Para o ministro, a situação da tabeliã gaúcha preenche os requisitos para a
concessão de liminar: “É que me impressiona o fato de a declaração de
vacância do cartório ocorrer depois de passados dezessete anos da
investidura da impetrante. Fato que está a exigir, penso, uma análise
jurídica mais detida. É que o exercício da delegação a título permanente por
um lapso prolongado de tempo confere um tônus de estabilidade ao ato
sindicado pelo CNJ, ensejando questionamento acerca da incidência dos
princípios da segurança jurídica e da lealdade (que outros designam por
proteção da confiança dos administrados).”
A decisão refere que Nícia Chiarello Cochlar passou a exercer a titularidade
da serventia “a partir da decisão formal do Tribunal de Justiça do Estado do
Rio Grande do Sul”, devendo ser observados o direito à segurança jurídica, o
princípio da dignidade da pessoa humana e a moralidade administrativa.
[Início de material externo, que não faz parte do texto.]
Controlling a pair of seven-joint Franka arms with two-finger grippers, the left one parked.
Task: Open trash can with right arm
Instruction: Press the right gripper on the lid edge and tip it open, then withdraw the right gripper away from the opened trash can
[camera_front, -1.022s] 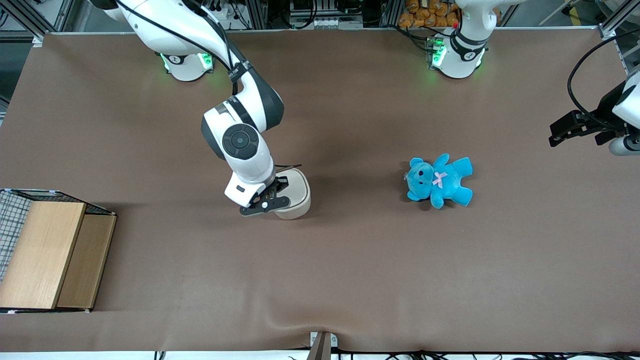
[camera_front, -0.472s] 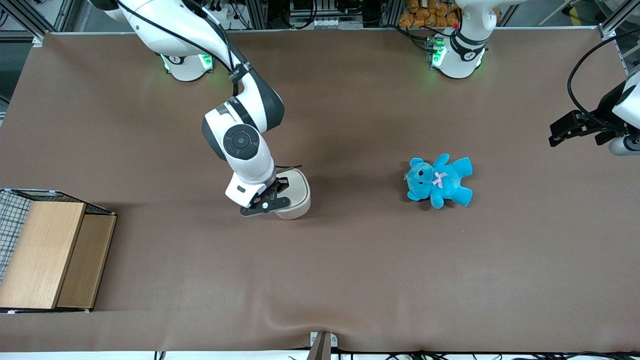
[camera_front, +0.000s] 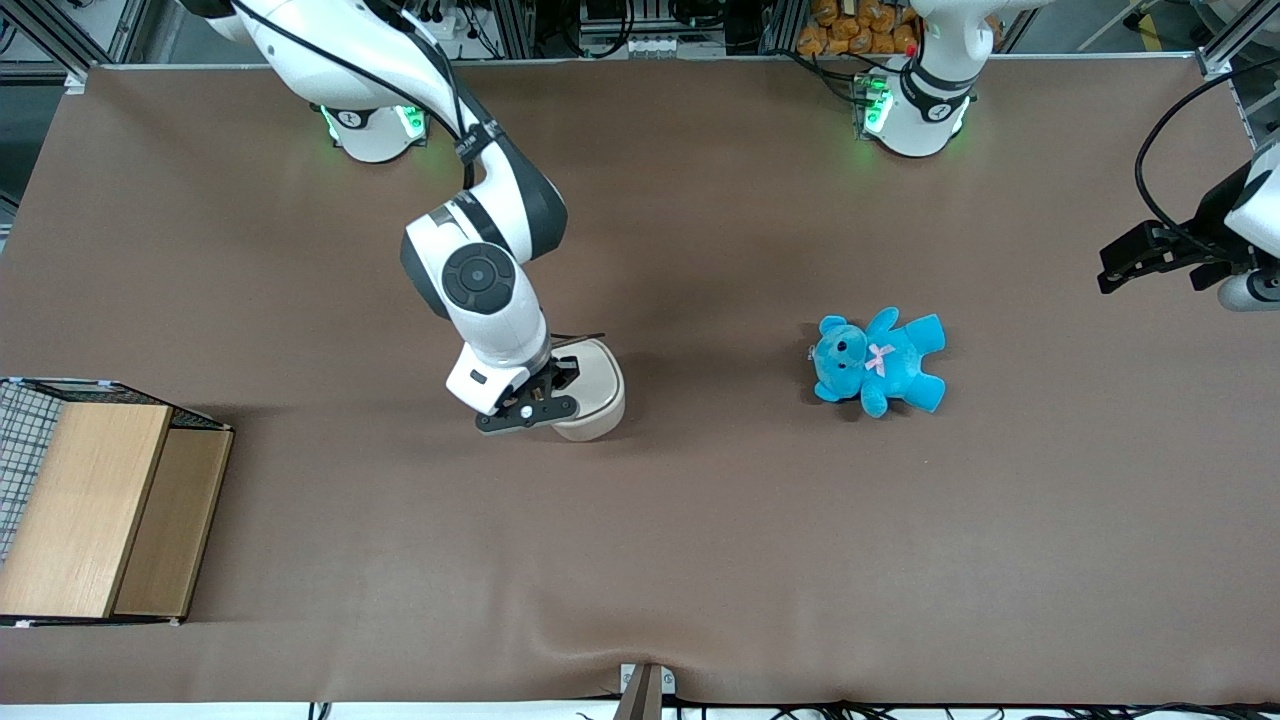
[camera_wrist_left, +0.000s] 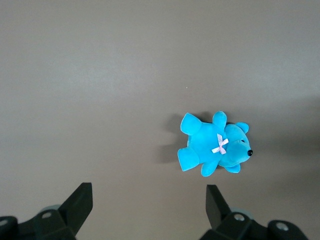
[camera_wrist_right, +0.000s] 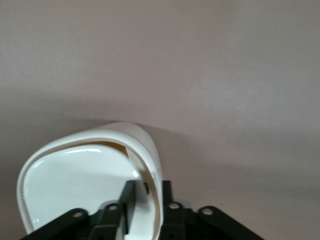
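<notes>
The wooden box (camera_front: 95, 510) sits nearest, at the working arm's end. Mid-table, the gripper (camera_front: 545, 392) pinches the trash can (camera_front: 597, 395) rim between its 2 fingers (camera_wrist_right: 131, 192), with the teddy (camera_front: 877, 362) toward the parked arm's end.

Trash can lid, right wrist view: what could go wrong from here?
1. The black two-finger gripper pinches only the thin edge of the smooth lid of the small cream-white plastic trash can; it could slip out and drop back.
2. Nothing braces the can on the brown table cover; a pull might tip or drag it.
3. The lid appears only slightly raised, so letting go now likely leaves it unopened.
</notes>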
Argumentou o relator que “em situações que tais, é até intuitivo que a
manifestação do Conselho Nacional de Justiça há de se formalizar em tempo
que não desborde das pautas elementares da razoabilidade.”
Por isso, o ministro Ayres Britto – esclarecendo não estar configurada, em
juízo provisório , má-fé da impetrante – entendeu ser necessário “preservar
o quadro fático-jurídico até o julgamento do mérito deste mandado de
segurança.”
Também ficou afastada, pela decisão, a limitação da remuneração da autora ao
teto constitucional dos servidores públicos, porque a impetrante “pelo menos
até o julgamento do mérito deste mandado de segurança, detém a condição de
efetiva, e não de interina.”
Entenda o caso
Nícia diz ter sido aprovada em primeiro lugar em concurso público para
provimento de serventias extrajudiciais vagas, no ano 1987, sendo nomeada
para o cargo de tabeliã de Guarani das Missões (RS) e depois removida ao
Tabelionato de Notas de Dois Irmãos - por requerimento motivado por edital
de vacância e após processo administrativo -, onde se encontra desde o ano
de 1993.
A tabeliã expressa ter se surpreendido com a notícia de que o cartório
estaria irregular - no entendimento do CNJ, por não haver sido provido por
concurso público.
A impetrante alega ter se operado a decadência e ter efetivamente sido
alçada ao cargo após concurso público realizado pelo TJRS, em conformidade
com o que rezava a lei.
Ela ainda sustenta ter sido alvo de cerceamento de defesa e do contraditório
e de decisão imotivada, nos autos do processo administrativo no qual foi
proferida a decisão atacada, e que a ação do CNJ é uma "intervenção branca"
no Estado do RS.
Além disso, a tabeliã defende que mesmo com eventual declaração de
inconstitucionalidade da legislação estadual - anulando a remoção para o
cartório de Dois Irmãos -, a sua presença à frente do tabelionato deverá ser
preservada, por força do princípio da segurança jurídica.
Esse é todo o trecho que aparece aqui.